Die Gedenkstätte zählte danach jedes Jahr etwa 300.000 Besucher, von denen rund 75 Prozent aus dem Ausland kamen, während das Interesse der deutschen Öffentlichkeit gering war.[2] In den Jahren nach 1975 veränderte sich die Situation grundlegend und die Besucherzahlen verdreifachten sich auf 900.000, wobei zugleich auch die Zahl der deutschen Schulklassen und Jugendgruppen überproportional stark zunahm. Die KZ-Gedenkstätte wurde mehr und mehr zum Ort der Begegnung zwischen den Generationen und der Aufklärung über das Schicksal der Häftlinge aus erster Hand.

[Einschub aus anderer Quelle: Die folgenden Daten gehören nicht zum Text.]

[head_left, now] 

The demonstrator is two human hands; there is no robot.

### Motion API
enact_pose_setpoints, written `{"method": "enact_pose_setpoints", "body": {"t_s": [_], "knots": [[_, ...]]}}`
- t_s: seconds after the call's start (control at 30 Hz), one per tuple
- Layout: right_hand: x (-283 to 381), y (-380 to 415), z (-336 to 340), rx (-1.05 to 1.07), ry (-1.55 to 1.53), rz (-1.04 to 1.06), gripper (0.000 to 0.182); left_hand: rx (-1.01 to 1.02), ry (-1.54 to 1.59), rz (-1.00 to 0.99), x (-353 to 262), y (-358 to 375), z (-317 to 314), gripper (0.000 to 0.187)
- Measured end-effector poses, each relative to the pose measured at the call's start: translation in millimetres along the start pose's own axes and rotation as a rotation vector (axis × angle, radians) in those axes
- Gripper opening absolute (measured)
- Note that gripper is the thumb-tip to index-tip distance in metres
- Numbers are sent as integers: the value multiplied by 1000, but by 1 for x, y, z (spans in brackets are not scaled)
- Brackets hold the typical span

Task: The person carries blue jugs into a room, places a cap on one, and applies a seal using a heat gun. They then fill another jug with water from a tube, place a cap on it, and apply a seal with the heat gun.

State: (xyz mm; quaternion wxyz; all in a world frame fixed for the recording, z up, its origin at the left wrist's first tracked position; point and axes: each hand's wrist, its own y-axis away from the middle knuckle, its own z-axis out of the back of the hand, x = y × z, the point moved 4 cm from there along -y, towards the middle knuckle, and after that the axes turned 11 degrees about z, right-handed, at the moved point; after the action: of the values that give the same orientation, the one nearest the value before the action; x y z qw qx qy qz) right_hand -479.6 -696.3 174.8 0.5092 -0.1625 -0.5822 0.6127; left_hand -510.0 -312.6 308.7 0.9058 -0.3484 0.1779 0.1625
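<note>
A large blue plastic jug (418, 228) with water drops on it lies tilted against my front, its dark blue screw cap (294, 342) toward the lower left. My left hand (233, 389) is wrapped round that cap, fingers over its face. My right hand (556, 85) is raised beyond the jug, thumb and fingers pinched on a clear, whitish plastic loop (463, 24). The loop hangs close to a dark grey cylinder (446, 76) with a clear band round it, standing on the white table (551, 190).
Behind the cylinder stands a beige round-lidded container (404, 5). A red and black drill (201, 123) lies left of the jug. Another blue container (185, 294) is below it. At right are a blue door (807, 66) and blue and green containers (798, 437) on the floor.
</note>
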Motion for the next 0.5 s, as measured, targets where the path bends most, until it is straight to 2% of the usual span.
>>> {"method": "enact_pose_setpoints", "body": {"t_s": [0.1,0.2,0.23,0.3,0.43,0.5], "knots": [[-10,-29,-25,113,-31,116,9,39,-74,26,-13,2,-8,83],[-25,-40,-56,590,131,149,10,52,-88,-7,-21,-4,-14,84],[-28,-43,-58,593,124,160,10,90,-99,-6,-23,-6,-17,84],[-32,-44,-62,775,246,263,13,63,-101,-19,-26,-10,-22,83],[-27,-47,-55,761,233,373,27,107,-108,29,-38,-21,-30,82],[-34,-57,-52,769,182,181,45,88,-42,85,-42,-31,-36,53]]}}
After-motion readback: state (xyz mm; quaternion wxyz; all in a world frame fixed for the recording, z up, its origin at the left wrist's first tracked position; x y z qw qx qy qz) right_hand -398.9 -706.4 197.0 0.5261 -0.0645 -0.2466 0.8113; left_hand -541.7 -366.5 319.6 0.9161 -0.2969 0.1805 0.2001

Auch die Gedenkveranstaltungen anlässlich des 50. Jahrestags der Befreiung des KZ Dachau fanden im Frühjahr 1995 ein breites öffentliches Echo. Der bayerische Kultusminister beauftragte daraufhin einen wissenschaftlichen Beirat mit der Erarbeitung einer neuen Konzeption für die zukünftige Arbeit der Gedenkstätte. Im Frühjahr 2003 konnte der letzte Teil einer großen neuen Dauerausstellung eröffnet werden. Zum 60. Jahrestag der Befreiung wurde im Mai 2005 schließlich wurde der Besuchereingang wieder an jene originale Stelle verlegt, an der die Häftlinge einst das Lager betraten.

Fußnoten

[1] Vgl. zum Folgenden Distel, Konzentrationslager, S. 278ff.

[2] Hier nur als kleine Anmerkung: Der Autor selbst besuchte im Rahmen einer Klassenfahrt nach München 1973 einen Tag lang die Dachauer Gedenkstätte. Dieser Besuch hinterließ einen derartigen Eindruck, dass mit diesem Tag der Entschluss zum Geschichtsstudium feststand.